Authors:
Historic Era: Era 7: The Emergence of Modern America (1890-1930)
Historic Theme:
Subject:
Spring 2011 | Volume 61, Issue 1
Authors:
Historic Era: Era 7: The Emergence of Modern America (1890-1930)
Historic Theme:
Subject:
Spring 2011 | Volume 61, Issue 1
In these letters, we encounter 18-year-old Elizabeth “Bess” Corey, a plucky school teacher in rural Tennant, Iowa, at the turn of the 20th century. Her homespun epistles, redolent with frontier eloquence and rife with misspellings, speak of homesickness and the joys and challenges of teaching in a one-room schoolhouse. “Yes I’d give a ‘lick’ at my piece of candy to be home long enough to can 60 qts of pieplant,” she ends one note to her mother.
Her irrepressible optimism burns steadily and brightly, even as she writes about nearly freezing to death on her way home during a snowstorm. Her enthusiastic, gossipy letter writing gives us an unusual look into rural America at about the same time that the Wright brothers were introducing their world-shattering invention.

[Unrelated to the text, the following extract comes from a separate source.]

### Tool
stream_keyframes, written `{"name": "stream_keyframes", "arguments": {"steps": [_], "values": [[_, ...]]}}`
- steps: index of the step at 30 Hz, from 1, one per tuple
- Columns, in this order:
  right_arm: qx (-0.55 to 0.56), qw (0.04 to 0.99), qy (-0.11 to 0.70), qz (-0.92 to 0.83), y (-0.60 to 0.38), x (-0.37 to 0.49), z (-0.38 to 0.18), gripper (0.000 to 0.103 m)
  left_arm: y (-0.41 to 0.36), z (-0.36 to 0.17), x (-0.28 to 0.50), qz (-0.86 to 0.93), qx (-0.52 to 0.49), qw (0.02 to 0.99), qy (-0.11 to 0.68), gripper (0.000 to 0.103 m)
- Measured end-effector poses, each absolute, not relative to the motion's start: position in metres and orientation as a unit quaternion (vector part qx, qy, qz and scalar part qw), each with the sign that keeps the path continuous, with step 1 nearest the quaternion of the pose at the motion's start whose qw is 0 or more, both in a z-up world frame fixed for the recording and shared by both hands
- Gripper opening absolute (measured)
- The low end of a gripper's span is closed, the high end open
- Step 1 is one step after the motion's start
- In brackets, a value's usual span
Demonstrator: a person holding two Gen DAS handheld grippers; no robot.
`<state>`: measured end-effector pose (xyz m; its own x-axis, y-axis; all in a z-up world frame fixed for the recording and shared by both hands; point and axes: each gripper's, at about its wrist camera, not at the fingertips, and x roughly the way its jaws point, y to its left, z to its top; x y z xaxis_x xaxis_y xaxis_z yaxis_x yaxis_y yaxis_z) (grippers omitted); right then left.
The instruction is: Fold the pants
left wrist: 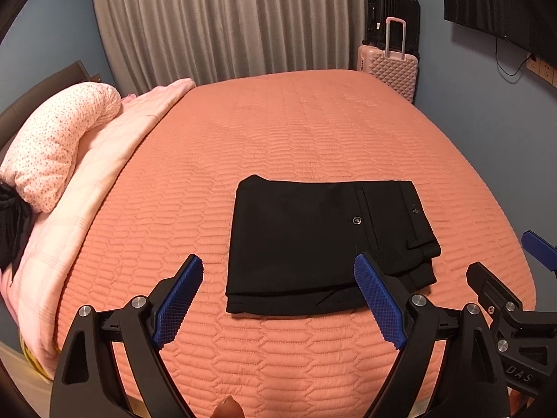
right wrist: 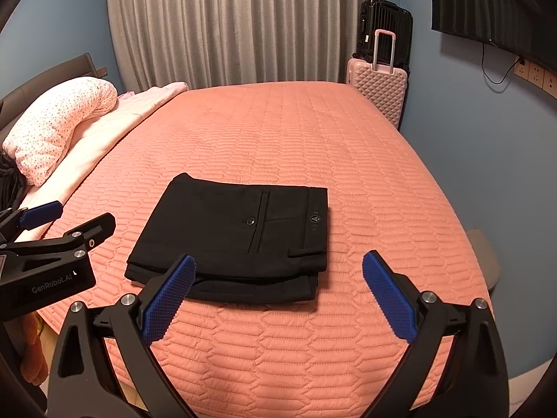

Bess makes the best of the limited opportunities facing a young rural woman then. The untimely death of her father in 1905 had left her and her siblings scrambling to keep the mortgage paid on their family’s southwestern Iowa farm. Brothers Fuller and Rob tended the crops and livestock while Bess sought a teaching degree, which she would soon win, although her own education had ended at the ninth grade. At that time, only about two in ten high school–age American youth attended school. She would become a competent teacher, although she wouldn’t earn her high school degree until 1927, more than two decades after she had begun teaching.
Bess’s treasure trove of letters came to Philip Gerber, a professor of English at the State University of New York’s College at Brockport in 1989 by way of Bess’s only surviving sibling, Paul Corey. The first cache of letters was published in Bachelor Bess: The Homesteading Letters of Elizabeth Corey, 1909–1919, edited by Philip L. Gerber (University of Iowa Press, 1990). When Gerber died in 2005, University of Iowa Press managing editor Charlotte M. Wright took over editing the second volume, An Iowa Schoolma’am: Letters of Elizabeth “Bess” Corey, 1904–1908, which will be released this spring, and from which the following letters were taken.
The following documents her first year of teaching, from her first encounter with the school through to her hosting of the year-end picnic with several other schools. At 21, Bess would stake her own claim to a South Dakota homestead, continue her teaching, and write many more letters home.
Bess is an authentic American voice.
—John F. Ross
September 10, 1905
Tennant, Iowa
Dear Ma and the rest,
My SchoolHouse is a dandy. it is not quite as large as the one at home. It had a new floor put in last spring and the entire inside including ceiling is wainscoated It has been painted inside and out as I had been told that it would be. It faces the west, has three windows on each side, no halls and it has an organ, globe, a number of good maps and all the oldest seats have been replaced with new ones.
The school yard is fenced with a board fence on three sides but open t’ward the road.